== TASK DESCRIPTION ==
Give back exactly the stretch of data below from the line holding "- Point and" through the line holding "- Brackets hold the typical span", both ends included, and leave the remaining lines out.
··· SUPPLIED MATERIAL
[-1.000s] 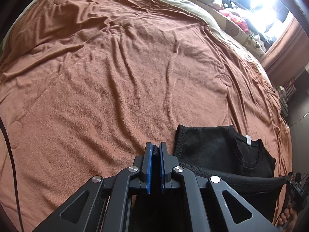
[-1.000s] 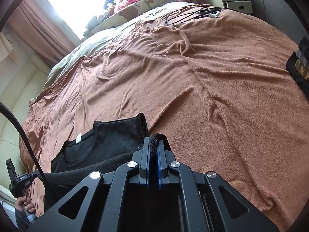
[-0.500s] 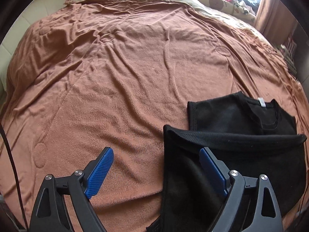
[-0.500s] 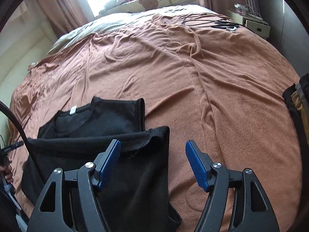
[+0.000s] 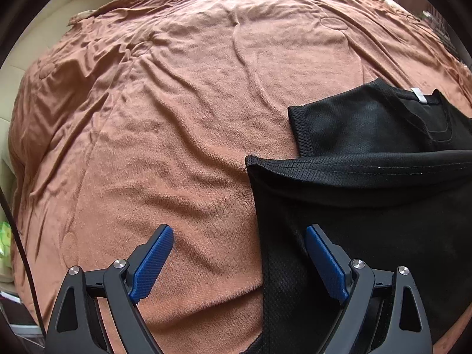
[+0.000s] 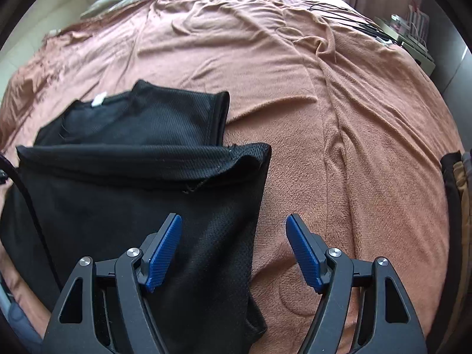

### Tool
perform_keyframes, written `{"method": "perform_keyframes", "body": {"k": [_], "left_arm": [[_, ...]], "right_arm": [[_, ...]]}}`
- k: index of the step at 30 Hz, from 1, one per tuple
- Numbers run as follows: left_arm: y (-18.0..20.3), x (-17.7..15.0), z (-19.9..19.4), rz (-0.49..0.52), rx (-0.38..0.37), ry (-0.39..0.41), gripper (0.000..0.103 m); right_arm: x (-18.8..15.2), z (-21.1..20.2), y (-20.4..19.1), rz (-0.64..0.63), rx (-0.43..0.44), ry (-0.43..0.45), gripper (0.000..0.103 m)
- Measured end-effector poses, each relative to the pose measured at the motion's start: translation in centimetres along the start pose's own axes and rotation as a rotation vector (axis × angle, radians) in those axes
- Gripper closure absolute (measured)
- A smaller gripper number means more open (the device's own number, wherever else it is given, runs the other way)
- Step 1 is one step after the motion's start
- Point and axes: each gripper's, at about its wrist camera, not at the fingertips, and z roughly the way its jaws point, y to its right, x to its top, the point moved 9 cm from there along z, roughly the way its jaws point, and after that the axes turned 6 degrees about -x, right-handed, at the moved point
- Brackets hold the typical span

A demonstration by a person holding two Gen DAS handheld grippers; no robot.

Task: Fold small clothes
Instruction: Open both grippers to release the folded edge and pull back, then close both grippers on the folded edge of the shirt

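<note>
Brown blanket (image 5: 183, 124) carries the black shirt (image 5: 368, 194) at three o'clock, bottom half folded up; left gripper (image 5: 239, 253) and right gripper (image 6: 233, 247) gape empty, next fold likely sideways

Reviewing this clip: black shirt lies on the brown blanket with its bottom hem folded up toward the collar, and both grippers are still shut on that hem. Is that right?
Not quite. The black shirt does lie on the brown blanket with its hem folded up, but both grippers are open: the left gripper in the left wrist view and the right gripper in the right wrist view hold nothing.
</note>
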Motion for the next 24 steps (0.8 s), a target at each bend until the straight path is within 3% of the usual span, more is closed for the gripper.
{"method": "perform_keyframes", "body": {"k": [13,22,24], "left_arm": [[-1.4,3.8,2.2,-0.017,0.063,0.016,0.012],[-2.3,5.9,3.1,-0.043,0.095,0.033,0.012],[-2.4,6.0,2.7,-0.059,0.090,0.049,0.015]], "right_arm": [[3.6,3.7,-0.3,-0.013,-0.049,0.019,0.031],[6.5,4.7,0.8,0.051,-0.088,0.056,0.032],[6.6,4.3,0.8,0.073,-0.069,0.069,0.036]]}}
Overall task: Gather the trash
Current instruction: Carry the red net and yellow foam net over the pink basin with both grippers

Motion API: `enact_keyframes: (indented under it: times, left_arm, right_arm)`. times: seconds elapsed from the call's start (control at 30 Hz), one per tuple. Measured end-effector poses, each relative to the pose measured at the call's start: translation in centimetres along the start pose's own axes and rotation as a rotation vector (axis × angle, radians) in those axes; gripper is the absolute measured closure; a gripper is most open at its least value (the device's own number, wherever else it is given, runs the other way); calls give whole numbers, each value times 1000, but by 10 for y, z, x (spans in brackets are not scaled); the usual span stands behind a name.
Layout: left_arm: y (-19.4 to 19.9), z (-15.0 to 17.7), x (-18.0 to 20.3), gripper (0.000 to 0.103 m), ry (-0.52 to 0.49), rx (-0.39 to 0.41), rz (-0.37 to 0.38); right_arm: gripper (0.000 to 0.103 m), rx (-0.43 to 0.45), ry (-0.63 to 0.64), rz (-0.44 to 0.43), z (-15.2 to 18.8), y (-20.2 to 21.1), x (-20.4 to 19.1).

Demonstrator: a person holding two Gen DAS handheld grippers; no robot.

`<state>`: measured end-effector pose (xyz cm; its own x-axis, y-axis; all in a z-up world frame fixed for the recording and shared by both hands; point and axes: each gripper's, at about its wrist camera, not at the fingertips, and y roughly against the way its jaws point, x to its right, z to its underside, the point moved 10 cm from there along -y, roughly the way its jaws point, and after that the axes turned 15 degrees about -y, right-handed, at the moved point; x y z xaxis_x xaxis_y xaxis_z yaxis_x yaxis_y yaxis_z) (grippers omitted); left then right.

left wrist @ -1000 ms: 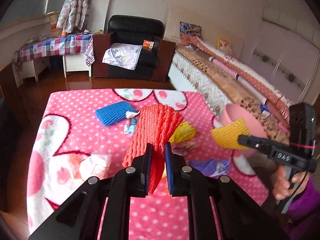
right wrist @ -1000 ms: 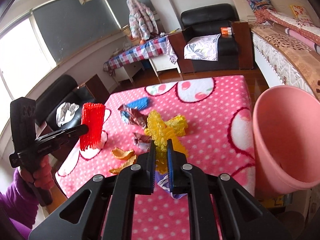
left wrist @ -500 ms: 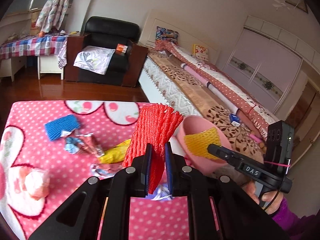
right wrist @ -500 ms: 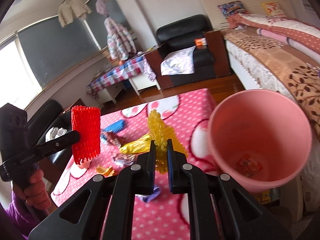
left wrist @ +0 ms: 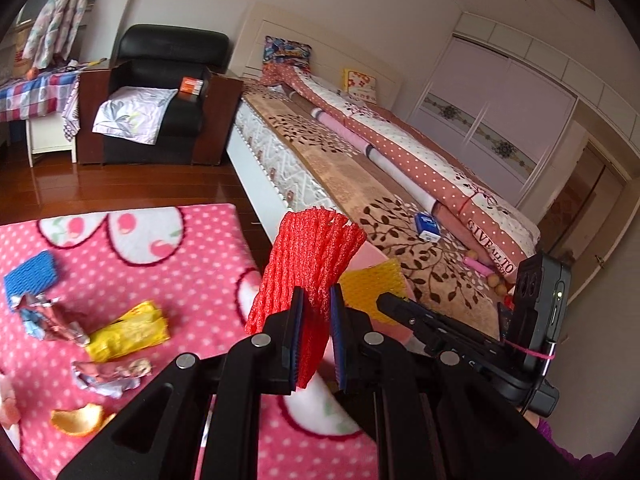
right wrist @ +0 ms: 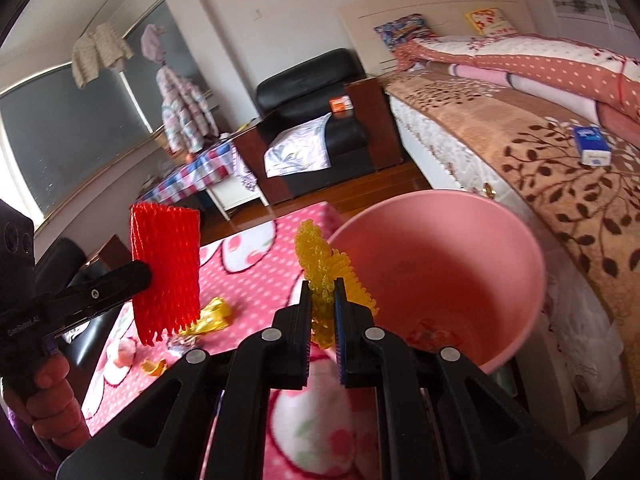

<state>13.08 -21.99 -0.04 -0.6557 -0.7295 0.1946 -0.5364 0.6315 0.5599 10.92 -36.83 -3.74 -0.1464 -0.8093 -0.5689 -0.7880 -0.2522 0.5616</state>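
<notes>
1. While both pieces are held above the right edge of the counter (left wrist: 120,264), which is draped in a pink polka-dot cloth, the step in hand is judged to be the drop into the pink plastic bucket (right wrist: 500,240) standing just beside that edge.
2. The left tongs (left wrist: 316,320) are nearly shut, clamped on the lower part of a red foam-net fruit sleeve (left wrist: 312,252); the right tongs (right wrist: 322,308) are likewise nearly shut, on a yellow foam-net fruit sleeve (right wrist: 320,264).
3. The yellow sleeve is seen at the near rim of the bucket, not clearly over the mouth. It is best carried further over the opening before release, so that it falls inside and not onto the cloth.
4. The red sleeve is held well apart from the bucket, toward the counter's middle in the right wrist view (right wrist: 166,268). The yellow piece should be released first and the right tongs withdrawn, so that the two tools are not crowded.
5. The foam is light and springy, so it may cling to the pads; a full opening is advised.
6. The red sleeve's long axis is held upright, its open end upward and its frayed end downward. The yellow sleeve is crumpled, pointing roughly upward.
7. A red wrapper (right wrist: 432,330) is already seen at the bucket's bottom.
</notes>
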Motion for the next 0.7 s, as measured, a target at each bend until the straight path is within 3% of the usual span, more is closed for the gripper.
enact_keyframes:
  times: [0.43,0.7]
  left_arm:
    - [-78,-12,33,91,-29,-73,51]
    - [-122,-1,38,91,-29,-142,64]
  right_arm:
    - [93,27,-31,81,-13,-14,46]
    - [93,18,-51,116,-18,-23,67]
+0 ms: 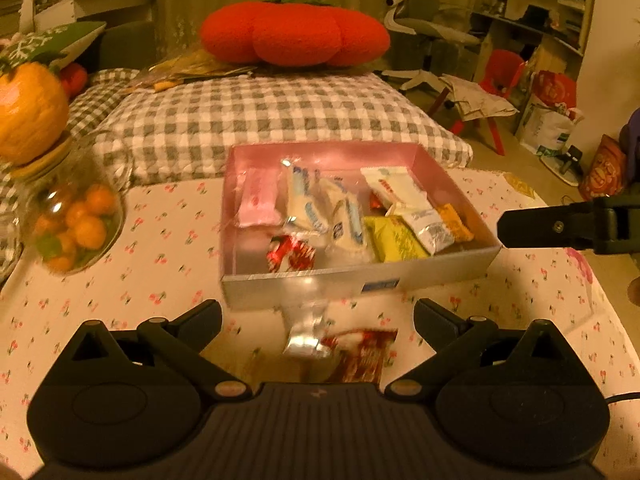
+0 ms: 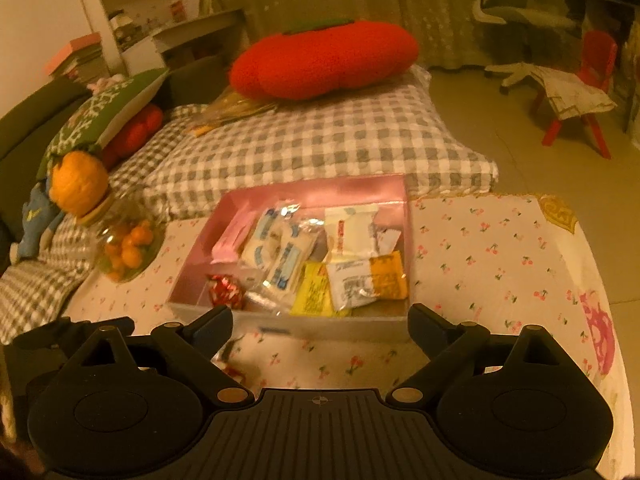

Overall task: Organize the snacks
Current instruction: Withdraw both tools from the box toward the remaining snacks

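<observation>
Two grippers are sitting low at the near edge of my views, both angled down over the cherry-print tablecloth (image 2: 500, 248). My left gripper (image 1: 318, 320) is standing spread wide, with nothing pinched between its fingers; just past it, a silver-and-red snack packet (image 1: 340, 344) is lying loose on the cloth, blurred, close to the front wall of the box. My right gripper (image 2: 320, 326) is likewise hanging wide apart and holding nothing, and one of its black fingers is poking into the left camera's picture from the right, beside the box's right wall.

Beyond both grippers, the shallow box (image 1: 304, 288) with the pink inside is resting on the table, and most of the snacks are lying inside it: a pink packet (image 1: 258, 200) at the left, several white-and-blue packets (image 1: 320, 208) in the middle, a red foil sweet (image 1: 290, 254) near the front, a yellow packet (image 1: 394, 240) and an orange one (image 1: 454, 222) toward the right, with white packets behind them.

Left of the box, a glass jar (image 1: 72, 220) full of small orange fruit is standing at the table's edge, topped by an orange figure. Farther back, a checked quilt (image 1: 260, 112) is spreading out, and a big red pumpkin-shaped cushion (image 1: 296, 34) is resting on its far end.
</observation>
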`<state>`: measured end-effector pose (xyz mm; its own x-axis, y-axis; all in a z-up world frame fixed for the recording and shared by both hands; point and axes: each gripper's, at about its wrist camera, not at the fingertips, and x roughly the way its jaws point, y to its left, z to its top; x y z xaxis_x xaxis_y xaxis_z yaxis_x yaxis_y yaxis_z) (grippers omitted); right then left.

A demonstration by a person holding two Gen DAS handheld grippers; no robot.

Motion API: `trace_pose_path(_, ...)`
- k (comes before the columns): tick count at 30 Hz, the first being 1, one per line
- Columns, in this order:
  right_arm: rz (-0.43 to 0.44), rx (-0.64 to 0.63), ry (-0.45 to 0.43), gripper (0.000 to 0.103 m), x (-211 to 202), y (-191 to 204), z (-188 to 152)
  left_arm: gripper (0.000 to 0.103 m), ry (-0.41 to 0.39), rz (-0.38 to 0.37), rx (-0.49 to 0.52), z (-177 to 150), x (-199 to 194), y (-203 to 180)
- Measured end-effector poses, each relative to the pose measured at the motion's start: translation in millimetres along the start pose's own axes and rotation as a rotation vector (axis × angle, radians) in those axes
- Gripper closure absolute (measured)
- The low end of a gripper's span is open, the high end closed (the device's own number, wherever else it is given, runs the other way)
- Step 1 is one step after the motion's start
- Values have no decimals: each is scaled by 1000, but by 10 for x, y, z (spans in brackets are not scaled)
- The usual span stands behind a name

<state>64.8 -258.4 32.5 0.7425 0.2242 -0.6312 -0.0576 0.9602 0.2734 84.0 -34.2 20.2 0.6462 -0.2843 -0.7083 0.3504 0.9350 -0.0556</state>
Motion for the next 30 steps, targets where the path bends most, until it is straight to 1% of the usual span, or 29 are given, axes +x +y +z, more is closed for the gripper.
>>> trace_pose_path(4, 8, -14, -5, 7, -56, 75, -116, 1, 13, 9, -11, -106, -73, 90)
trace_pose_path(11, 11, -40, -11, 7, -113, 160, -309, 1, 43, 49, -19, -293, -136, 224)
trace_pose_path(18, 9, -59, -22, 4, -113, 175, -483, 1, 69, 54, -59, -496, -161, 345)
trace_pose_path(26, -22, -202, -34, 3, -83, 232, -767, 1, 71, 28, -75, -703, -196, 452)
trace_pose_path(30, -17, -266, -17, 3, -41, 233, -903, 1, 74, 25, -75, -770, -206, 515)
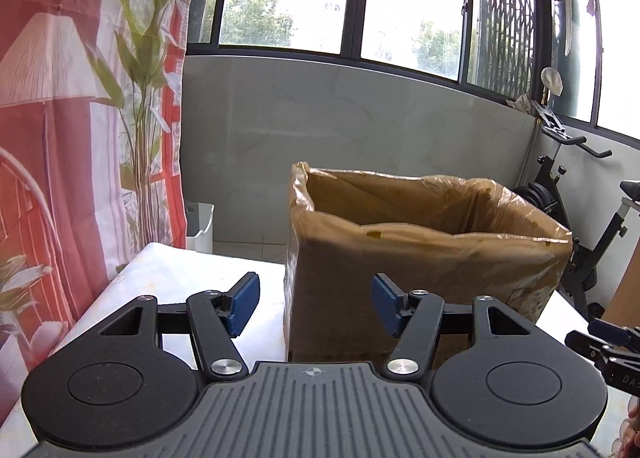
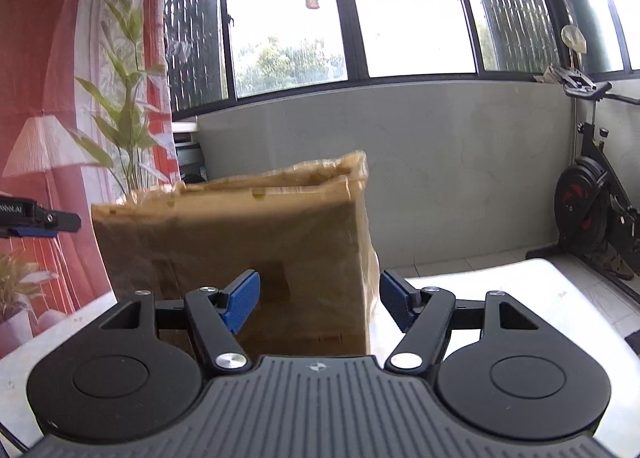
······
== TASK SOLUTION ==
- Point and axes: each gripper's, at about its wrist camera, not at the fingertips, and z roughly the way its jaws point, y to its right, x to its top, the point moved 9 cm from there along z, roughly the way its jaws point, and after that the axes turned 6 degrees about -x, right-handed, at the moved point
- Brackets hold the typical span

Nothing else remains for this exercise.